__Exercise objective__.
Transcribe exactly the lines from the one containing "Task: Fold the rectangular" through the end of the entries, including both the first and the last, and nothing else.

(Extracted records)
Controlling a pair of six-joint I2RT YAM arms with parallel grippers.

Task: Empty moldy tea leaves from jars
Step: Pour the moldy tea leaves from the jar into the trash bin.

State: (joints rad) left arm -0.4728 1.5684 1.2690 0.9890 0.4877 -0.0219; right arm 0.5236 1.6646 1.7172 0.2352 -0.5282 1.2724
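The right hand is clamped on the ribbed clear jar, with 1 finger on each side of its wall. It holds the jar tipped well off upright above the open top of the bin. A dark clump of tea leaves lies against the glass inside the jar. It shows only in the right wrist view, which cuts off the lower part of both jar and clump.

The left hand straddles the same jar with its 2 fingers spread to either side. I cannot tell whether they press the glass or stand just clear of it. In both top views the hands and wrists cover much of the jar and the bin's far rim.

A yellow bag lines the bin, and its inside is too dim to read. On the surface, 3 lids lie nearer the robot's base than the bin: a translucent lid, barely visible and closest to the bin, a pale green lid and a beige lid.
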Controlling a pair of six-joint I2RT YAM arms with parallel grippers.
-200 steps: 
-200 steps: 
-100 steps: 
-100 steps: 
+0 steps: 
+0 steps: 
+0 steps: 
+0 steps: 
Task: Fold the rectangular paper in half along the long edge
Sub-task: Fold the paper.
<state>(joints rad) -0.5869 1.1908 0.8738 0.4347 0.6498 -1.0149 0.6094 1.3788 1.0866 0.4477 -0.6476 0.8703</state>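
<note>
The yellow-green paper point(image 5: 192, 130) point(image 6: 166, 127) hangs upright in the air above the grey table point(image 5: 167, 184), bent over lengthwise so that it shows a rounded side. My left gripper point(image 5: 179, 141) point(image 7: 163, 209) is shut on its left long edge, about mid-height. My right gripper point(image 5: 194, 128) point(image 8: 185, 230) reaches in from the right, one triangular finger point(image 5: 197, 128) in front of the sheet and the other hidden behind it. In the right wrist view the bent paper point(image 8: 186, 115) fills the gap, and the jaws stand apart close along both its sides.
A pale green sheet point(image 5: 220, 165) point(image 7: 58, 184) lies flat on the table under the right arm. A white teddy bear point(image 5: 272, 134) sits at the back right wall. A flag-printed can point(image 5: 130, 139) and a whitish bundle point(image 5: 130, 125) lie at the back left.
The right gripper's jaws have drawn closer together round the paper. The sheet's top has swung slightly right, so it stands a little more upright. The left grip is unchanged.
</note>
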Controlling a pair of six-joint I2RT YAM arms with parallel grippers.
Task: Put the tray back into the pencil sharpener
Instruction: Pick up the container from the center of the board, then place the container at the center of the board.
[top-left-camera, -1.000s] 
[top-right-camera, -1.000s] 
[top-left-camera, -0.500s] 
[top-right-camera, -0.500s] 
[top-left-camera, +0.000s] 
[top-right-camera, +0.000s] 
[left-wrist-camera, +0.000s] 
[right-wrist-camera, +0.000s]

__Answer space__.
Task: Fold the rectangular paper in half along the long edge
Sub-task: Fold the paper.
<state>(joints rad) -0.5869 1.1908 0.8738 0.4347 0.6498 -1.0149 0.6094 1.3788 1.0866 0.4477 -0.6476 0.8703</state>
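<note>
The yellow-green paper point(image 5: 192, 130) point(image 6: 166, 127) hangs upright in the air above the grey table point(image 5: 167, 184), bent over lengthwise so that it shows a rounded side. My left gripper point(image 5: 179, 141) point(image 7: 163, 209) is shut on its left long edge, about mid-height. My right gripper point(image 5: 194, 128) point(image 8: 185, 230) reaches in from the right, one triangular finger point(image 5: 197, 128) in front of the sheet and the other hidden behind it. In the right wrist view the bent paper point(image 8: 186, 115) fills the gap, and the jaws stand apart close along both its sides.
A pale green sheet point(image 5: 220, 165) point(image 7: 58, 184) lies flat on the table under the right arm. A white teddy bear point(image 5: 272, 134) sits at the back right wall. A flag-printed can point(image 5: 130, 139) and a whitish bundle point(image 5: 130, 125) lie at the back left.
The right gripper's jaws have drawn closer together round the paper. The sheet's top has swung slightly right, so it stands a little more upright. The left grip is unchanged.
</note>
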Controlling a pair of six-joint I2RT YAM arms with parallel grippers.
Task: Put the tray back into the pencil sharpener
Instruction: Pick up the container from the center of the board, then place the container at the center of the board.
[top-left-camera, -1.000s] 
[top-right-camera, -1.000s] 
[top-left-camera, -0.500s] 
[top-right-camera, -0.500s] 
[top-left-camera, +0.000s] 
[top-right-camera, +0.000s] 
[left-wrist-camera, +0.000s] 
[right-wrist-camera, +0.000s]

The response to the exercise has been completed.